# Task requirements:
A single number is wanted: how many lines of the data below include the string "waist"?

# Input data:
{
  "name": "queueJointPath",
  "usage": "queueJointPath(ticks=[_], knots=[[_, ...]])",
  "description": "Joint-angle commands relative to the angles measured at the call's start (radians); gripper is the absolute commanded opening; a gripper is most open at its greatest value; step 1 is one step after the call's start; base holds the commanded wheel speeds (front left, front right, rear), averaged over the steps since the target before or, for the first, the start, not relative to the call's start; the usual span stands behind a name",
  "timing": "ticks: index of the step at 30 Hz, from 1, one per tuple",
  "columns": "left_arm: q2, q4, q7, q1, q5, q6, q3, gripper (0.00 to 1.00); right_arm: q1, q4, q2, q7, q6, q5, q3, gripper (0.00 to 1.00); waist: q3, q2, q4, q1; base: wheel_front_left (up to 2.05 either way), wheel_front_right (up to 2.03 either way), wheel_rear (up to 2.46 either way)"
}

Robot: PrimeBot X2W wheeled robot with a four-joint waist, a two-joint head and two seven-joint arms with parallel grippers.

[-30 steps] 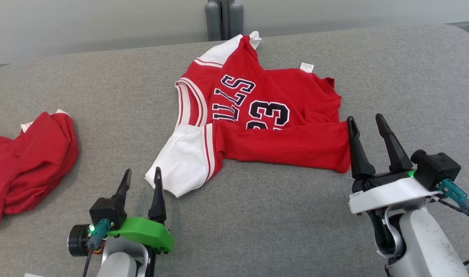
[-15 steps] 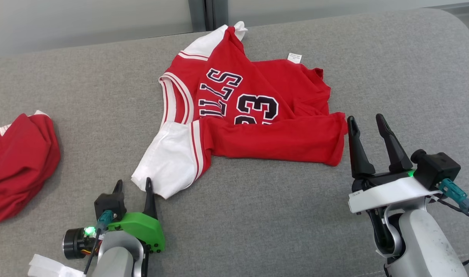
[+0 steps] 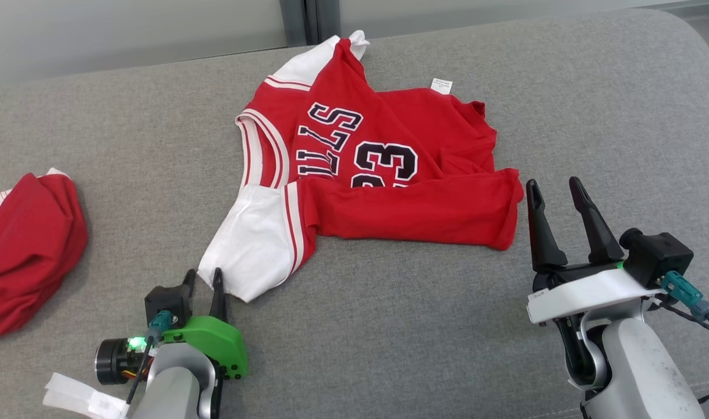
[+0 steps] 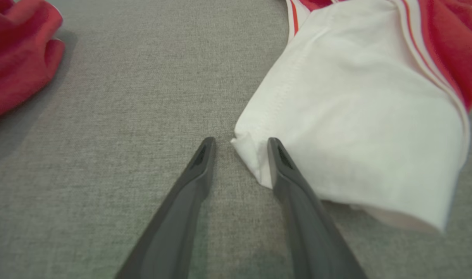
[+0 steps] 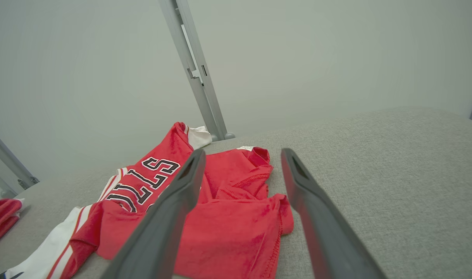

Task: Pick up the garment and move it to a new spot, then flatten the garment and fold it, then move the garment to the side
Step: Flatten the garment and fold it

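A red basketball jersey point(image 3: 389, 203) with white sleeves is spread, rumpled, on a grey upholstered surface point(image 3: 389, 326). It is seen in the upper middle of the head view, toward 12 o'clock. Dark lettering and the number 23 are shown on its chest, and its lower part is folded over itself toward 3 o'clock. A white label point(image 3: 441, 85) is turned out at the jersey's far edge, at about 1 o'clock. One white sleeve point(image 3: 252, 244) is stretched toward 7 o'clock.

The left gripper point(image 3: 203, 274) is placed at that sleeve's outer corner. In the left wrist view, the left gripper point(image 4: 241, 141) is seen with its fingers parted and low over the upholstery. The corner of the white sleeve point(image 4: 356, 116) is caught between the tips and is touched by the finger on the 3 o'clock side. No pinch on the cloth can be made out.

The right gripper point(image 3: 553, 183) is held at 4 o'clock of the head view, just beside the jersey's folded red edge. Its fingers are spread wide and nothing is held.

A second red garment point(image 3: 28, 233) is bunched at 9 o'clock, well apart from the jersey. A grey metal post point(image 5: 193, 69) is seen behind the jersey in the right wrist view.
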Motion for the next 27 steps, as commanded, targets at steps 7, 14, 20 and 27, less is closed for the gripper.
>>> queueJointPath(ticks=[7,14,20,27], knots=[[0.002,-0.123,0.002,0.018,-0.004,0.004,0.027,0.00,-0.020,0.045,-0.017,0.009,0.000,0.019,-0.020,1.00,-0.004,0.0000,0.031,0.0000,0.00,0.00,0.00],[-0.001,-0.310,0.002,0.068,0.022,0.009,0.038,0.00,-0.085,0.187,-0.067,0.038,0.000,0.024,-0.075,1.00,0.003,0.0000,0.075,0.0000,0.00,0.00,0.00],[-0.002,-0.406,0.002,0.074,0.018,-0.015,-0.007,0.04,-0.197,0.355,-0.106,0.095,0.000,0.099,-0.064,1.00,0.028,0.0000,0.111,0.0000,0.00,0.00,0.00],[-0.002,-0.450,0.002,0.050,-0.009,-0.003,-0.080,0.00,-0.308,0.543,-0.185,0.125,0.000,0.107,0.028,1.00,0.064,0.0000,0.151,0.0000,0.00,0.00,0.00]])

# Output of the task:
2